Speak to us about the fashion sensibility of an Israeli woman with respect to the luxury market?
The Israeli woman has their own approach to luxury goods… An Israeli woman on average appreciates authenticity and likes to feel comfortably dressed. This is why I prefer to have materials which have a soft hand and patterns that are a bit fuller and looser.
If you can please lend your opinion on the Tel Aviv fashion week and in your estimation, do you see Tel Aviv fashion week growing exponentially. How has technology helped or hindered the process ( give examples)?
Gindi Tel Aviv Fashion week is a great initiative that has supported the growth of the industry. Tel Aviv fashion week in the 60’s and 70’s had been very strong. Buyer and press came from all over the world to review and buy the Maskit lines. At that time, Maskit was sold at Bergdrof Goodman, Neuman Marcus and many other luxury retailers. Then, like in few places around the world the industry changed and shrunk.
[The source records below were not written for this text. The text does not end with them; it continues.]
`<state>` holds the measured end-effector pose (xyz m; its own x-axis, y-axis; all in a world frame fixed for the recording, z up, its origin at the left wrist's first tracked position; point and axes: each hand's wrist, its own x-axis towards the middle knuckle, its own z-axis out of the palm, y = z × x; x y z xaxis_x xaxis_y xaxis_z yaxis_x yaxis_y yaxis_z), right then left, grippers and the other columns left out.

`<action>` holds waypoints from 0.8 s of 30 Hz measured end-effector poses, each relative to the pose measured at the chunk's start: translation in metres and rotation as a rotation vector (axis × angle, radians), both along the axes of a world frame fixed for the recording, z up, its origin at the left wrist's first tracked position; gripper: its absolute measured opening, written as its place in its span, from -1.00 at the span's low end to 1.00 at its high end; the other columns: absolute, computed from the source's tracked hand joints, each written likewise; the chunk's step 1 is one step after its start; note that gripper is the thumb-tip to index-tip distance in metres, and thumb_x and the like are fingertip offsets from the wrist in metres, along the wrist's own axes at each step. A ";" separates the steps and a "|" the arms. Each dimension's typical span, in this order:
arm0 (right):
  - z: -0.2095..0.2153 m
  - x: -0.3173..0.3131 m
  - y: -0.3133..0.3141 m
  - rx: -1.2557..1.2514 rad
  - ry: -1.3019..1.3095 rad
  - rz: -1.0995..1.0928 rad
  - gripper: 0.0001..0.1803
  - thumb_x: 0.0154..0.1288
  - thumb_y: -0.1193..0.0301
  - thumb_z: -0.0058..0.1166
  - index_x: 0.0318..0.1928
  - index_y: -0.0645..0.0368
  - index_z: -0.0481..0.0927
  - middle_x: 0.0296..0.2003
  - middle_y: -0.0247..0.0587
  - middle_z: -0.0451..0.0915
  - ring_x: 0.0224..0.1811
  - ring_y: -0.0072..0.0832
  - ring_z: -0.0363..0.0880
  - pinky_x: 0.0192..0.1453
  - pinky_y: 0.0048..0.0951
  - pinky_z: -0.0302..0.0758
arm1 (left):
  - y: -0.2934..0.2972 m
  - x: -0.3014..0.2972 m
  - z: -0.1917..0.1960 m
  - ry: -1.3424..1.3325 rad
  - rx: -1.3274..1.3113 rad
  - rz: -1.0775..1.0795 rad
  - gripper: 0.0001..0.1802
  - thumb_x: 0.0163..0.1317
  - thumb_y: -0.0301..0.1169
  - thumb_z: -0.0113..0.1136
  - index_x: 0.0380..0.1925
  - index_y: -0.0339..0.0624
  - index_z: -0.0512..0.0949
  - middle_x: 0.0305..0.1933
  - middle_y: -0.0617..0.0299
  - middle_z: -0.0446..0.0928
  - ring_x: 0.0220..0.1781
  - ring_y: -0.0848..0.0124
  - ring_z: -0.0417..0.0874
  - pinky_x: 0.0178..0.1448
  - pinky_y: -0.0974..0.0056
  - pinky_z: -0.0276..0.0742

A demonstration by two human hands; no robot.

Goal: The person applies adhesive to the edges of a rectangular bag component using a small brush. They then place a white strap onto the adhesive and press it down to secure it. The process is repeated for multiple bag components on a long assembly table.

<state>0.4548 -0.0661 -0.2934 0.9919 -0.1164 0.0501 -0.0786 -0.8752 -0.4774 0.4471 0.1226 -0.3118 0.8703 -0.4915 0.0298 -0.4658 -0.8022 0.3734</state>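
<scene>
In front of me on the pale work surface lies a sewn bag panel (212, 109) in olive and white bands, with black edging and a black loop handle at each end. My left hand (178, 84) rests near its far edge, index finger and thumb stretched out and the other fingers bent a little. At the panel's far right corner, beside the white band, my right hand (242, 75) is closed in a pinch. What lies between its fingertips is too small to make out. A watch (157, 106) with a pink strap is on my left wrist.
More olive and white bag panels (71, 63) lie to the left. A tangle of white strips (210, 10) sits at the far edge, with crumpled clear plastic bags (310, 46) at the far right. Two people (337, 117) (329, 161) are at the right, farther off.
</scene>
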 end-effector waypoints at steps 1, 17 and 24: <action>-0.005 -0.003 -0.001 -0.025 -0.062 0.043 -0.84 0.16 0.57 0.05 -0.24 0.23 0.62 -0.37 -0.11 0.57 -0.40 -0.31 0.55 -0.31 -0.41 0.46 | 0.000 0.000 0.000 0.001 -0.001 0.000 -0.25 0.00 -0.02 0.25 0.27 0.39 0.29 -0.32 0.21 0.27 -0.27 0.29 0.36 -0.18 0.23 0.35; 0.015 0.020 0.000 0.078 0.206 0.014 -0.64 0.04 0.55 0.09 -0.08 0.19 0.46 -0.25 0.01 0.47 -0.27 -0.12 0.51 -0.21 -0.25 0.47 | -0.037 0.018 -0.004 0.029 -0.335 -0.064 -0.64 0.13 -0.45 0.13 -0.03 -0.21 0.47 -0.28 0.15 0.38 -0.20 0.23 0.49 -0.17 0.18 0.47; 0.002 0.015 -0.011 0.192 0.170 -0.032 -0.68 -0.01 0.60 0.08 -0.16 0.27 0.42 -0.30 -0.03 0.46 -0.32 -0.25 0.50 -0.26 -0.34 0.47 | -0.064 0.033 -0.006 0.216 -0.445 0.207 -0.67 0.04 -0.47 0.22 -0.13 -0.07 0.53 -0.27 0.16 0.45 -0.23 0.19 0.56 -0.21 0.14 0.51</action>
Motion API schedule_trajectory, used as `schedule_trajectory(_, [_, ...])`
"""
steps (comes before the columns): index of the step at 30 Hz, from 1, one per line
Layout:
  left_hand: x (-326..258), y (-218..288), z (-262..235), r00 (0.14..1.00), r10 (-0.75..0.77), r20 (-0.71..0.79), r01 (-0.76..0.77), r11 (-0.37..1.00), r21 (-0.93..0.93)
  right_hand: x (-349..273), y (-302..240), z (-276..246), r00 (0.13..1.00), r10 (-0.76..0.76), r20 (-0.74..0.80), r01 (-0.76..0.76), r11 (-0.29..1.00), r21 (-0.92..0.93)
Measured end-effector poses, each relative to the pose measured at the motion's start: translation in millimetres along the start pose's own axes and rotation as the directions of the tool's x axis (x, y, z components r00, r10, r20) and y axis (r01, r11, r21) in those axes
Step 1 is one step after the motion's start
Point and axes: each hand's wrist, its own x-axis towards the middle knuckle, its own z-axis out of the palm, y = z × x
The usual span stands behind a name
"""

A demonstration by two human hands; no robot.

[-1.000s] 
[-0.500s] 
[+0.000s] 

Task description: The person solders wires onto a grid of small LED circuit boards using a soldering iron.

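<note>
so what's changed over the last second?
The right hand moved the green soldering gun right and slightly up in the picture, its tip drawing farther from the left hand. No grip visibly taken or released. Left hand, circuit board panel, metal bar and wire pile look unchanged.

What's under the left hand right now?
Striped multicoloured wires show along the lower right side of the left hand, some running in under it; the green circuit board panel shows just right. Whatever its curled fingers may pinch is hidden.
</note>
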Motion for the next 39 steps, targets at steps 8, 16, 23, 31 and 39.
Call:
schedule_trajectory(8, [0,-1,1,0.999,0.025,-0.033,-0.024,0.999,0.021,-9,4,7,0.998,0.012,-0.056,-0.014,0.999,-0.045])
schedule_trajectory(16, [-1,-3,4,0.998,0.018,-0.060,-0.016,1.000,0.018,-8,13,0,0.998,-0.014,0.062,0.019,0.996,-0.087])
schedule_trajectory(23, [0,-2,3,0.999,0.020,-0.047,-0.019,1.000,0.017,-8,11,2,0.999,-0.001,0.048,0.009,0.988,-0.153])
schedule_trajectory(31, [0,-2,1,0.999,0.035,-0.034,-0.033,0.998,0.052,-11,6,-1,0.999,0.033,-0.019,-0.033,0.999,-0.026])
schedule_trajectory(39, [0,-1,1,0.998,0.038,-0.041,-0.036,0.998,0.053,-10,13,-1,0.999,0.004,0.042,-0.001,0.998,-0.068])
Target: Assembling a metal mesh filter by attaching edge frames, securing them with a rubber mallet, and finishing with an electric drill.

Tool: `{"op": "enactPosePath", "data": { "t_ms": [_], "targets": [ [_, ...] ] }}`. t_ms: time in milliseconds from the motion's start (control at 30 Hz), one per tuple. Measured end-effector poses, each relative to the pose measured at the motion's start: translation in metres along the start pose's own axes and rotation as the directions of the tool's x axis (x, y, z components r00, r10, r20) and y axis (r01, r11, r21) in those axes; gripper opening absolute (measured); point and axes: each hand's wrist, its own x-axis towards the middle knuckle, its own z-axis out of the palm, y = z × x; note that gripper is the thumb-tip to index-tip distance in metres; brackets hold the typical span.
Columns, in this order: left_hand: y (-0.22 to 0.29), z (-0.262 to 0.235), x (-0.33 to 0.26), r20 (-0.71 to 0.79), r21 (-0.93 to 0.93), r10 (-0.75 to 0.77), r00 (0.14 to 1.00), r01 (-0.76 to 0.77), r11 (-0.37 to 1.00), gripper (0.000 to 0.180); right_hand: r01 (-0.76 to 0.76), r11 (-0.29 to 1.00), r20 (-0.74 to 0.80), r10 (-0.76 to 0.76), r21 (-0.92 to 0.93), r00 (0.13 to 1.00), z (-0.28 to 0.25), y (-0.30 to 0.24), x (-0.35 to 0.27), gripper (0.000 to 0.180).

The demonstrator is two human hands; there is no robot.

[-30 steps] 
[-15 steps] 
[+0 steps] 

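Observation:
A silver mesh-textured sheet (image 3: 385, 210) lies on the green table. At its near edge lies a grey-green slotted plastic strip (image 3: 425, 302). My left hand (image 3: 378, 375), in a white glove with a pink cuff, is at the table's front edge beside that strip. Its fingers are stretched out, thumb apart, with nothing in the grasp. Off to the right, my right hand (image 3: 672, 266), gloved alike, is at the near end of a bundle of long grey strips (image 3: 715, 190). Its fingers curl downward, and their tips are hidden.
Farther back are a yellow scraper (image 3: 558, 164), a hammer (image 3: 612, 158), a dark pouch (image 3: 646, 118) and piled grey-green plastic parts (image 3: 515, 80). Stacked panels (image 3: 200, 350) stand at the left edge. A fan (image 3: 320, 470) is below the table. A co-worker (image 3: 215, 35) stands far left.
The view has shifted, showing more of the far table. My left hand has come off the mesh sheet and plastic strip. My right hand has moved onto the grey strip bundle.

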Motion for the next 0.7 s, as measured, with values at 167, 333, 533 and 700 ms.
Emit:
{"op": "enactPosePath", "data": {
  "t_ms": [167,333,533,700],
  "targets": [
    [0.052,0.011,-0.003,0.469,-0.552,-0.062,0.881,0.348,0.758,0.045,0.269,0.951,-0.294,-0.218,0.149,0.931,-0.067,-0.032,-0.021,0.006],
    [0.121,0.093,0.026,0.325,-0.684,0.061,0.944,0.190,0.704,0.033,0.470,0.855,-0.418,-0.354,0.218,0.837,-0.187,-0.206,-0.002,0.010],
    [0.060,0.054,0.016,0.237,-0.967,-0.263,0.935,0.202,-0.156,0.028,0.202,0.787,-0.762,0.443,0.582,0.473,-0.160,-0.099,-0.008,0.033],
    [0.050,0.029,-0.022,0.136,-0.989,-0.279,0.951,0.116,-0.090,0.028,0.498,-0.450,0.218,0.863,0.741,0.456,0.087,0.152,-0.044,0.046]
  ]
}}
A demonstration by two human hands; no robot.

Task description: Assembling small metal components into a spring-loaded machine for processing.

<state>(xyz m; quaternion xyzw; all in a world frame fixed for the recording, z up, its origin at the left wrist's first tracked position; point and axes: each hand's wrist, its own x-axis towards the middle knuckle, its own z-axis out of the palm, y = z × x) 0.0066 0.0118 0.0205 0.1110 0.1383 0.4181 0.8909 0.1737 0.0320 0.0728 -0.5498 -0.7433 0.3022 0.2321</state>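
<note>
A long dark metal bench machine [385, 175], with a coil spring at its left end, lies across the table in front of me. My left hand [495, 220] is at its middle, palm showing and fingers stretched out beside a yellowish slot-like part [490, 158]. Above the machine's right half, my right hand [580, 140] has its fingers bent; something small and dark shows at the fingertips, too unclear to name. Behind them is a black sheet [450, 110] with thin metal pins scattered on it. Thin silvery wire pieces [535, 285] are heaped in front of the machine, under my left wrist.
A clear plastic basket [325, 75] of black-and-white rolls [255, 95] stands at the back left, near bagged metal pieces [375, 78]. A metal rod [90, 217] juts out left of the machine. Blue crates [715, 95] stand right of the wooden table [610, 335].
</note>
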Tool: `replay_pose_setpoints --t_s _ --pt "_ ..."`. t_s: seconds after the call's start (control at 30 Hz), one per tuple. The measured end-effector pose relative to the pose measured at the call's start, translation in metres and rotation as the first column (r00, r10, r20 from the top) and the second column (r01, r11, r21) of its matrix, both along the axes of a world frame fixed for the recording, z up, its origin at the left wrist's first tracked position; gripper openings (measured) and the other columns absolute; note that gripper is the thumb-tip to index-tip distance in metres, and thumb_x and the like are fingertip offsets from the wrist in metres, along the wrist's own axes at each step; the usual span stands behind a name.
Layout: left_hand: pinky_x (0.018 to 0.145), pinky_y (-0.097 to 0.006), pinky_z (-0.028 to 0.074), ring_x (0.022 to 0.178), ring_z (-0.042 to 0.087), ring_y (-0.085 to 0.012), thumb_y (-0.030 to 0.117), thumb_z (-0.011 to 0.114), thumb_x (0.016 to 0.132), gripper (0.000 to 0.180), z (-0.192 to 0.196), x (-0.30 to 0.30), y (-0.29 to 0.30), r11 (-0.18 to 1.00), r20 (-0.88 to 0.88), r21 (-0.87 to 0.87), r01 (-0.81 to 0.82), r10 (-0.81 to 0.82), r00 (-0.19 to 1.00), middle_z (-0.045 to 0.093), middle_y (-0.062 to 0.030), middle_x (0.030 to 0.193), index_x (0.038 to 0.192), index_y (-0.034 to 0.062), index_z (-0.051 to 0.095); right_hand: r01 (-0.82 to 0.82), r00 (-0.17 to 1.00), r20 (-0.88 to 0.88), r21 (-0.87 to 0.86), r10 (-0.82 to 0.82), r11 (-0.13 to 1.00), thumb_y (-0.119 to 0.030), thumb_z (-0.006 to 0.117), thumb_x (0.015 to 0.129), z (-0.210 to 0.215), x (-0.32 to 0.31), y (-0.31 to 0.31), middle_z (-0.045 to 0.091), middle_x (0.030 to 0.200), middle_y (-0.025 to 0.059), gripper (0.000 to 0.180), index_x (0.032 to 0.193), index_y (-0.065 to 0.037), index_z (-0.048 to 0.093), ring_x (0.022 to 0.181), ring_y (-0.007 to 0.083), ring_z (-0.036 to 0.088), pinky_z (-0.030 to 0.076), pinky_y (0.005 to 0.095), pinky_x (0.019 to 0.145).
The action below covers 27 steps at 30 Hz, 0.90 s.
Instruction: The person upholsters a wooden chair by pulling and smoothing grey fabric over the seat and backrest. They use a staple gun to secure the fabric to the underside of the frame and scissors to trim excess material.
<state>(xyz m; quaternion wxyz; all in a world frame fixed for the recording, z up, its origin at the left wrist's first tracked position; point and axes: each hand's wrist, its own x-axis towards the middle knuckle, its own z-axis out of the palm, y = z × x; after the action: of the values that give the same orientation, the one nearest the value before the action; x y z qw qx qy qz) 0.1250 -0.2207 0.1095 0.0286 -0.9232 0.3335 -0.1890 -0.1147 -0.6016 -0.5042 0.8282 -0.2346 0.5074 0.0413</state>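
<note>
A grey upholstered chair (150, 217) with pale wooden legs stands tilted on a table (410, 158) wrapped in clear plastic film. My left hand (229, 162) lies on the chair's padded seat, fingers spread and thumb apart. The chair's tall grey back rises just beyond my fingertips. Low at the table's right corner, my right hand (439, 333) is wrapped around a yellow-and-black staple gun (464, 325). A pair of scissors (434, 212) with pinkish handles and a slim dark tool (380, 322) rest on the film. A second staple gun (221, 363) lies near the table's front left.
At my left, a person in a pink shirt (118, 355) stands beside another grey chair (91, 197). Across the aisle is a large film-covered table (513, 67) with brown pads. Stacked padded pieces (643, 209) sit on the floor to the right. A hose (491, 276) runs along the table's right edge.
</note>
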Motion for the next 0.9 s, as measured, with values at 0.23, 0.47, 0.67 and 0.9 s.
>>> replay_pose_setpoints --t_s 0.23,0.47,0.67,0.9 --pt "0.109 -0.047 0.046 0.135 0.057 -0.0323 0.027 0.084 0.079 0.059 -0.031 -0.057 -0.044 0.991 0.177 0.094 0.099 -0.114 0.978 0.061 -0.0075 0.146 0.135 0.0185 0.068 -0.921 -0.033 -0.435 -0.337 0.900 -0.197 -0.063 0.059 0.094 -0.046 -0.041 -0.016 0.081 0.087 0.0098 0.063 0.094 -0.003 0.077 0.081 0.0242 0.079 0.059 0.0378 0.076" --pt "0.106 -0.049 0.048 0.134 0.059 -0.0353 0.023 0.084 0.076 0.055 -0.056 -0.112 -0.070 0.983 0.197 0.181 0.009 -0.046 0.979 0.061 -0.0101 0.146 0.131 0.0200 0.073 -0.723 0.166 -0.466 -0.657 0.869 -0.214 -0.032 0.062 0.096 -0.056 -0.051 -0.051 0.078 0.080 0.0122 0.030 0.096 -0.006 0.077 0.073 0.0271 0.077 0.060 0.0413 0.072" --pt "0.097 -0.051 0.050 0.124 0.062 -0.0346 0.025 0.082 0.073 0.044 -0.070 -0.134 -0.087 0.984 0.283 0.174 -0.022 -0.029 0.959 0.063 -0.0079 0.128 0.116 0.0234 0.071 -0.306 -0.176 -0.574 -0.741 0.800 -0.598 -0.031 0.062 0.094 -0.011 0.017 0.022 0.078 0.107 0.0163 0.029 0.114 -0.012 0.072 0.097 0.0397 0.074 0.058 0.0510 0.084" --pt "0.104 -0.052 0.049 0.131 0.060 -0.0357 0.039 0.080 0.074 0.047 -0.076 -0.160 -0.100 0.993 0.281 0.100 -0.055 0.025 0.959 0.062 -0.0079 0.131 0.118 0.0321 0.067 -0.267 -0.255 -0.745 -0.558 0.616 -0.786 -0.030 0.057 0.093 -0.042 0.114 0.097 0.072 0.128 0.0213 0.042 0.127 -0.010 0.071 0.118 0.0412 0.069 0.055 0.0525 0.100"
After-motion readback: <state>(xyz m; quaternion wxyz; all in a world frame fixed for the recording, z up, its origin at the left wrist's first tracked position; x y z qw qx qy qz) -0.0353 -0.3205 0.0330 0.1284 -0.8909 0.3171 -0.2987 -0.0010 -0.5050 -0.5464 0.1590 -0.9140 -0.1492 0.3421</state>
Now I think that everybody understands that there is a need to redefine the competitive advantage of Israeli fashion from the beginning and I am sure that you will see it develop in the years to come. The best example of Israeli fashion growth is in the bridal market. Israel with a different angle, found a way to start working internationally.
What is your biggest challenge?
Design challenge: To bring the local inspiration to every piece within the collection in an updated and relevant way.
Business challenge: The biggest challenge is to have Maskit return to being a leading international fashion house, and to be able to create this from Tel Aviv.
Where do you see the future of Maskit and Israeli fashion on the global marketplace.
I think that Maskit can bring “Authentic luxury” to the global marketplace. Luxury product based on superb craftsmanship and local inspiration. I think the first big introduction to the market is going to be the “Desert collection” – the iconic piece collection that combines the iconic desert coat of Maskit in his updated version.